* [Data excerpt]
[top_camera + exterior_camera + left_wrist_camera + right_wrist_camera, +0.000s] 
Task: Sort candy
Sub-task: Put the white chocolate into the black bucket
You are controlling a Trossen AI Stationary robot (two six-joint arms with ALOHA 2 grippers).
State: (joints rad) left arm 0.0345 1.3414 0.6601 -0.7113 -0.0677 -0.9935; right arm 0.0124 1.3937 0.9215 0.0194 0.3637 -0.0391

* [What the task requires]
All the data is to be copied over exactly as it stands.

* [Response for this exercise]
[top_camera + exterior_camera + left_wrist_camera + right_wrist_camera, +0.000s] 
Task: Sort candy
Sub-task: Put the white chocolate into the black bucket
You are controlling a Trossen AI Stationary robot (two six-joint arms with ALOHA 2 grippers).
State: (joints rad) left arm 0.0345 1.3414 0.6601 -0.7113 -0.0677 -0.9935; right arm 0.0124 1.3937 0.9215 0.0194 0.3637 -0.0391

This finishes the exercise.